(yes, yes… it’s been awhile… forgive me… please?)
This morning I watched the sun come up on Lake Michigan, with the city skyline at my back. Despite being a life-long Chicago area native, I’m pretty sure that this is the first time I’ve experienced this, and I’m glad that I hauled my butt out of the hotel bed to get out there.
I looked at both the sun coming up and the streets already prepped for the 45,000 marathon runners who would take over the next morning, and couldn’t help but reflect on the journey. I don’t know what it is, but sunrises and rows of virgin port-a-potties make me all contemplative, it seems.
So – yes – I’m running the marathon tomorrow. I know that I had proclaimed on a number of occasions that I was done with marathons… but, I knew I wasn’t quite done. I needed one more shot — one more go at not even necessarily hitting my goal time (and PR’ing the race), but going into it knowing that I did my homework and finishing knowing that I gave it 100% effort. My previous 3 marathons had extenuating circumstances of some sort — GI issues, heat cancellations, injuries — and I knew that for my own peace of mind, I had to have one “good” marathon.

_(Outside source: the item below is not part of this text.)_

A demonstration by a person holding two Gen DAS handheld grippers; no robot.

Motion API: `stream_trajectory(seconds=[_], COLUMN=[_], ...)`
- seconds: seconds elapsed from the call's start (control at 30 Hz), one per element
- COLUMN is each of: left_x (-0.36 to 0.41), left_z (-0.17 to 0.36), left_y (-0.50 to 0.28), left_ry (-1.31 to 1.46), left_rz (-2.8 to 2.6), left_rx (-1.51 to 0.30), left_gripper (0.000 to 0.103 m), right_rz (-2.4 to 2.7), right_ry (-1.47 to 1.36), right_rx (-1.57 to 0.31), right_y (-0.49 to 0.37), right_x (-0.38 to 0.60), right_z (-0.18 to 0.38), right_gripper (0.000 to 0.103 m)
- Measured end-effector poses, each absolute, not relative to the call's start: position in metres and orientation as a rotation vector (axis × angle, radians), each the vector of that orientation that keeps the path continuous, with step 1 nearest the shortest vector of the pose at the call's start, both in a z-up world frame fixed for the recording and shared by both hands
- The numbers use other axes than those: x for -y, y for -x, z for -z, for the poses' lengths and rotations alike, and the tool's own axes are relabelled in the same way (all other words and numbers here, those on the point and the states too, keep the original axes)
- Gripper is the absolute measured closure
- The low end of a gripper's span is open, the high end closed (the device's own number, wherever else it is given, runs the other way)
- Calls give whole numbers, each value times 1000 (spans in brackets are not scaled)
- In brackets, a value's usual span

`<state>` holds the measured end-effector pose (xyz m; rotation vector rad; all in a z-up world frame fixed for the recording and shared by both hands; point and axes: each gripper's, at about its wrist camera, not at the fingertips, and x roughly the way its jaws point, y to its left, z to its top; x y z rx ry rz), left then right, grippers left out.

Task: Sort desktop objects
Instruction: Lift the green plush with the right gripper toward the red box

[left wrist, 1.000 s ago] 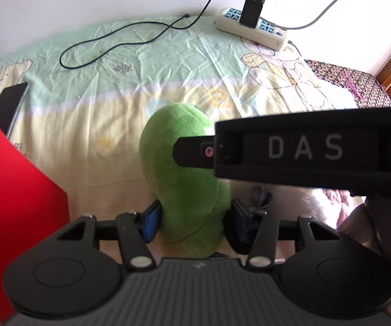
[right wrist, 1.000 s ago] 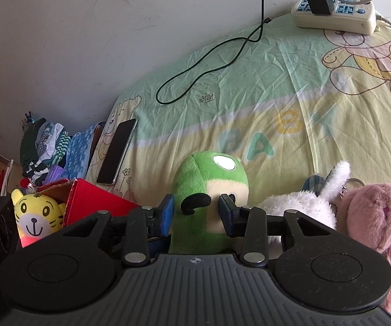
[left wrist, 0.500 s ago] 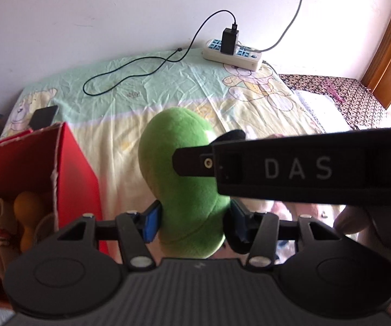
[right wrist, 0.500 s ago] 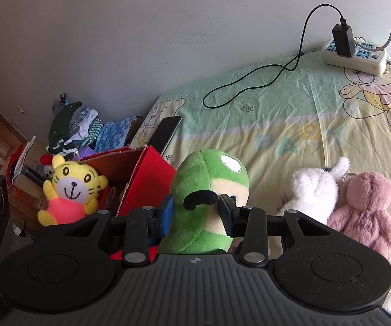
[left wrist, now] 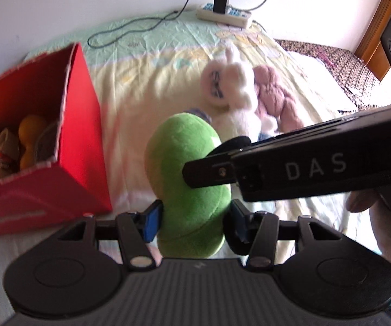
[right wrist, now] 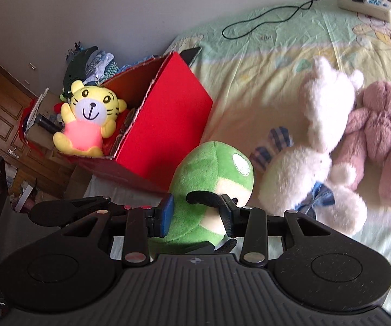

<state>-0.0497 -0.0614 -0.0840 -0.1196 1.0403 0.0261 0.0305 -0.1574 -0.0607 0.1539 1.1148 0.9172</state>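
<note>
From my left wrist camera, my left hand-held gripper (left wrist: 194, 218) is clamped on the lower part of the green plush toy (left wrist: 187, 179), one blue pad pressed into each side. My right hand-held gripper (left wrist: 209, 174) reaches in from the right, its black finger laid across the toy's upper side. The toy is held up above the bed (left wrist: 146, 81), just right of the red box (left wrist: 84, 125), which stands open with a yellow toy and an orange thing inside. Beyond the green toy, a white plush rabbit (left wrist: 230, 87) and a pink plush bear (left wrist: 274, 97) lie touching each other on the sheet. A power strip (left wrist: 224, 17) sits at the far edge by the wall.

From my right wrist camera, my right hand-held gripper is closed on the green plush toy's head, pads squeezing both sides near its black mouth piece. The red box is to the left, with a yellow tiger plush (right wrist: 89, 119) sitting in it. The white plush rabbit and pink plush bear lie together to the right, apart from the green toy.
</note>
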Motion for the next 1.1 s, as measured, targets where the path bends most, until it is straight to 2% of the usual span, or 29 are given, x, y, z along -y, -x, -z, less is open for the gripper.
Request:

The training started about 4 months ago. Well, actually, the training started shortly after my credit card got dinged with the impossibly high entrance fee, I suppose. I started building base, running here and there so I could get trained enough to even START the marathon training.
A new thing I did: I joined CARA (Chicago Area Runners Assocation) and signed up for their marathon training program. And without even knowing my results, I’m crediting my success to them. Doing the long runs with them not only made me accountable for the weekend miles, but the weekday miles, lest I not be able to keep up with my pace group.
Throughout the last 20 weeks, I’ve come to the same conclusion, though: I simply do not enjoy marathon training. Especially this time, when I did things right and really upped my mileage, I just get sick of running so much. Not only that, but everything else I do is prefaced with the question, “Will this affect my marathon training?” I’ve back off all strength training and other sports for fear of hurting myself, and I miss the variety that NOT marathon training offers.
But, when all is said and done, I did this one up right. In 2007, I thought I was well trained, having run about 335 miles over the course of my training. This year? 477 miles.
I’m as ready as I can be. My goal is sub-4 hours and a half marathon that I did on a whim a few weeks ago translates out to a 3:52 marathon. So – this is possible.
Really, the only thing that will keep me from this is me. This will be hard; it’s SUPPOSED to be hard. The biggest struggle will be mental. The urge to quit, to slow down, to make excuses why it might not be my day… the temptation is overwhelming sometimes. To not succumb, that is what a marathon is all about.
But, I’m stronger now. I’m determined that whether or not I hit my goal is second to whether or not I leave everything out on the course. I have friends and family coming out to watch (thanks, everyone! I appreciate y’all responding to my guilt trips!) and I can’t let them down any more than I can let myself down.
And this is my last shot at it. (really!) And I’m gonna do it.
Like a Nike sweatshirt told me, “Don’t Suck. Just do it.”